◆ **Task prompt**
Pick out each line below containing "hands".

[[ Data excerpts, beginning ]]

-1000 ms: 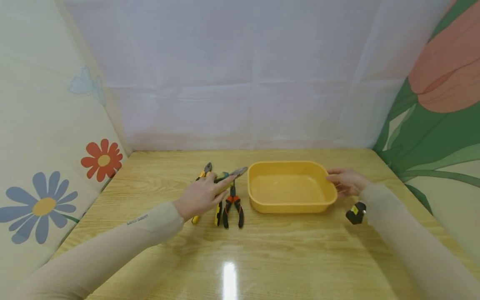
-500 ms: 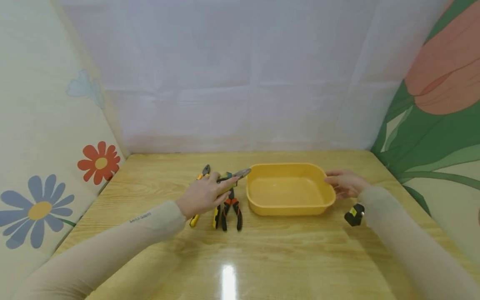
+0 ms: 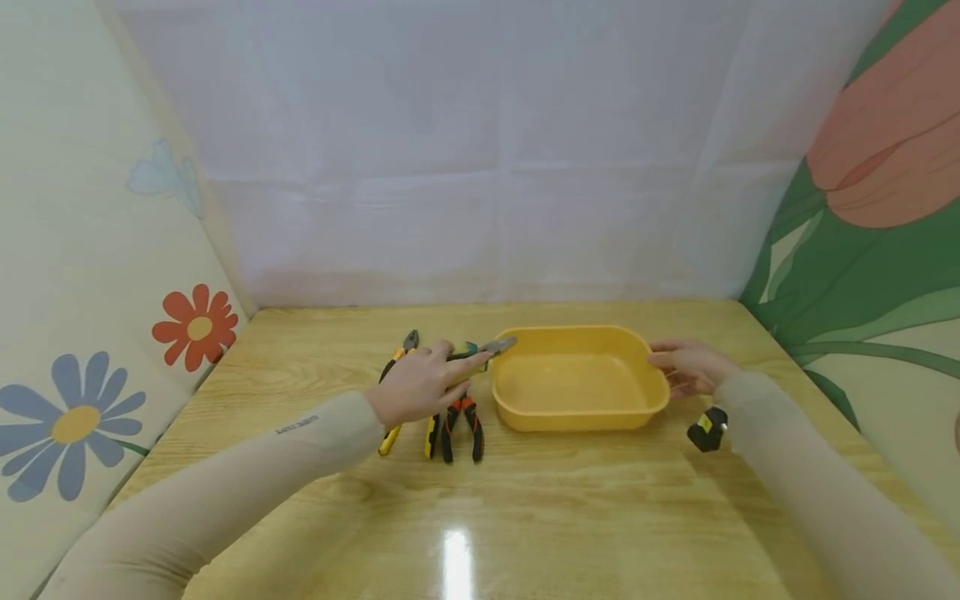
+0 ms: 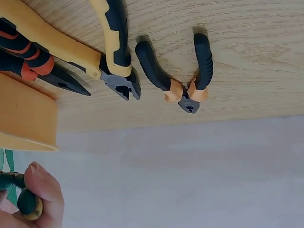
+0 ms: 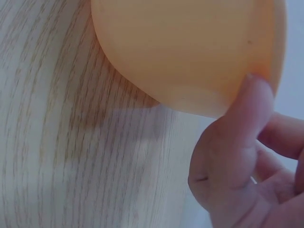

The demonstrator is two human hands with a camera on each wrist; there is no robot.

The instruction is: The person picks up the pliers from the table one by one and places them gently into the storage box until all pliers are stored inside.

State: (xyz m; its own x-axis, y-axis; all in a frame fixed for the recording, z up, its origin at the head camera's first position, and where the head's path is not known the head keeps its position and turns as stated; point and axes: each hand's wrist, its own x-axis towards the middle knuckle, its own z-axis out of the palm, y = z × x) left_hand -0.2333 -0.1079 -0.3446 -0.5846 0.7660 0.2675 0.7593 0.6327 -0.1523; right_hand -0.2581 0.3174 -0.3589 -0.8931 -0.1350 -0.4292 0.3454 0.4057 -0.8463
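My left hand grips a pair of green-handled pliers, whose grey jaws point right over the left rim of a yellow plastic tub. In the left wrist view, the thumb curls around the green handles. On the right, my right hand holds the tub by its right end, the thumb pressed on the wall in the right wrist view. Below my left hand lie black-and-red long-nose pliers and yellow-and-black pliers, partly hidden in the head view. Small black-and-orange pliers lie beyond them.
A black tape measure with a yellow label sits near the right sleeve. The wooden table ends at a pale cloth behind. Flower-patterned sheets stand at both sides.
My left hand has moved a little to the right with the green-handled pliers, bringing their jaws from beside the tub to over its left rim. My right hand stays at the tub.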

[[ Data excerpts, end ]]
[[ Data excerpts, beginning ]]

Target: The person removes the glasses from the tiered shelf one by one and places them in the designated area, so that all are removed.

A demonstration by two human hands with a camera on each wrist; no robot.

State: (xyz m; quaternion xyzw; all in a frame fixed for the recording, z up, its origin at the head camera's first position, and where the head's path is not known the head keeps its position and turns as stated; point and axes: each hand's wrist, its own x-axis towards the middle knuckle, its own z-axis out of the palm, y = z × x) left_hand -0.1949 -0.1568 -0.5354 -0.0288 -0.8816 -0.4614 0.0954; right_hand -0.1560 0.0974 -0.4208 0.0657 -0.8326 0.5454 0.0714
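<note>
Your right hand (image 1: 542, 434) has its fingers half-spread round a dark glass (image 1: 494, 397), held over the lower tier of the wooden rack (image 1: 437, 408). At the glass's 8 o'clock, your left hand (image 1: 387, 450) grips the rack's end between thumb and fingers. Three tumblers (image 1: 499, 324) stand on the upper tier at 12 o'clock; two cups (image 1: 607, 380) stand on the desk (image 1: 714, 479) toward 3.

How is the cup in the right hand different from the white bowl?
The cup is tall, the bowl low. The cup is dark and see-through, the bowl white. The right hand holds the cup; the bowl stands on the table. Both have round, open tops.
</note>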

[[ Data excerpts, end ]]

◆ **Written response**
The demonstrator is two human hands with a camera on each wrist; there is no robot.
A demonstration by two human hands with a camera on each wrist; no robot.

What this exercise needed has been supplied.